Da fällt mir ein, wir sind Ihnen noch ein paar Antworten schuldig. Auf die Fragen, die wir eingangs gestellt haben. Also: Harzige Hände bekommt man sauber, indem man sie mit Schmalz oder Öl einreibt und dann mit Papier, zum Beispiel von der Küchenrolle, abwischt. Holzmöbel poliert man am besten mit ganz gewöhnlichem Speiseöl: das Öl einfach auf ein Tuch auftragen und wischen. Bei dunklen Türen empfiehlt sich, dem Öl Rotwein beizufügen. Die Qualität des Weins spielt in diesem Fall ausnahmsweise nur eine untergeordnete Rolle. Dann hätten wir da noch die Reinigung der Silberlöffel. Das bedarf doch ein wenig der Vorbereitung, denn dazu sollte man zunächst eine Schüssel mit Alufolie auslegen und darin einige Löffel Salz in lauwarmem Wasser auflösen. Die Silberlöffel einlegen. Nach fünf Minuten sind sie blitzblank. Und wie reinigen Sie den schmutzigen Boden einer schmalen, hohen Glasvase? Ganz einfach, indem Sie Zahnreinigungstabletten im Gefäß auflösen. Fertig!
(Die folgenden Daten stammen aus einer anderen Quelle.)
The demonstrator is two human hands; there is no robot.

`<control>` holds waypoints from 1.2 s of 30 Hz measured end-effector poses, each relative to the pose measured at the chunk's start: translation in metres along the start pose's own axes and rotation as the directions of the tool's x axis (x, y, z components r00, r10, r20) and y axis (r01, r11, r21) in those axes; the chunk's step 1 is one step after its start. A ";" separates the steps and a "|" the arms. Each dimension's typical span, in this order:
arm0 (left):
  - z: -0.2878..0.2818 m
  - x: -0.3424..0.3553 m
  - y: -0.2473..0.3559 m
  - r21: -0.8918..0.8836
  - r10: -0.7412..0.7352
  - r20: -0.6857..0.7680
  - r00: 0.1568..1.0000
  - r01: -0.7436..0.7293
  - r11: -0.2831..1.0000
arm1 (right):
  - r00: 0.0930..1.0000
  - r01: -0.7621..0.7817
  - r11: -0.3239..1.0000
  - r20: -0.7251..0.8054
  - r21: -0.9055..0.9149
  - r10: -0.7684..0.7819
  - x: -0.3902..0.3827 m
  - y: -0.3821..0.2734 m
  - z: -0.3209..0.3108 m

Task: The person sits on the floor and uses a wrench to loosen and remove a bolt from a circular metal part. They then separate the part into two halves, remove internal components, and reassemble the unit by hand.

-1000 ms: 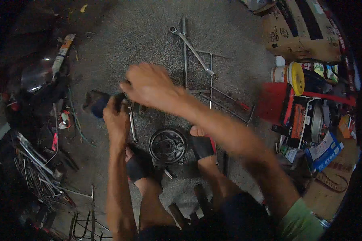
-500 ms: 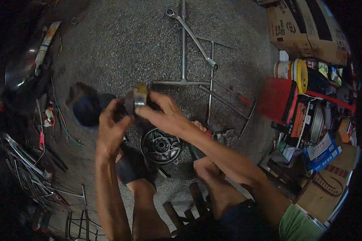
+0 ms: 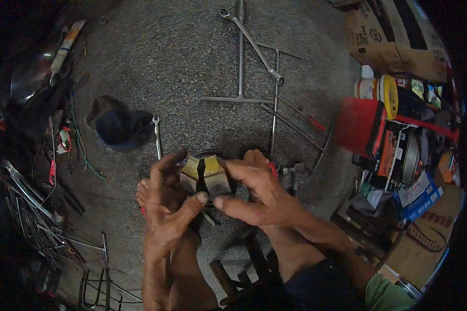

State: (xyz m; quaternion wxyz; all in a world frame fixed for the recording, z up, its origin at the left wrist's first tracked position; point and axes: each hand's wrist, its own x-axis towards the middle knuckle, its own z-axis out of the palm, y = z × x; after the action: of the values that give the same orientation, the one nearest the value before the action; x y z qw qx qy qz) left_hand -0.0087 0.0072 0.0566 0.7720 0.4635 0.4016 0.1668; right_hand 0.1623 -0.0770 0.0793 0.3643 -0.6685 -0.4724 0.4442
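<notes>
I hold a pair of small curved pads (image 3: 206, 175) with yellowish worn faces between both hands, low in the middle of the head view. My left hand (image 3: 167, 199) grips the left piece with fingers and thumb. My right hand (image 3: 250, 192) pinches the right piece. The two pieces sit side by side with a dark gap between them. Under them a dark round metal part on the floor is almost wholly hidden. My bare feet rest on the floor on either side.
On the gritty floor lie a long spanner (image 3: 251, 41), a T-handle wrench (image 3: 239, 78), thin rods (image 3: 290, 124), a small spanner (image 3: 157, 136) and a dark cloth (image 3: 118, 127). Boxes and a red container (image 3: 357, 127) crowd the right. Wires and metal scrap (image 3: 31, 217) lie left.
My hands have come down and toward me, from above the round part to over it. The small object I held is now turned so its two yellowish faces show.
</notes>
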 end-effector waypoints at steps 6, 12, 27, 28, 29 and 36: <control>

Ach ja, und wie man richtig und umweltschonend Schuhe putzt, das erfahren wir bei unserem nächsten Besuch. Versprochen.
Zur Person: ELISABETH LUST-SAUBERER ist niederösterreichische Seminarbäuerin und AMA-Lebensmittelberaterin, ORF-Haushaltsexpertin, Landwirtin, Köchin, Ehefrau und Mutter; Autorin des Kochbuches „So schmeckt das Weinviertel“.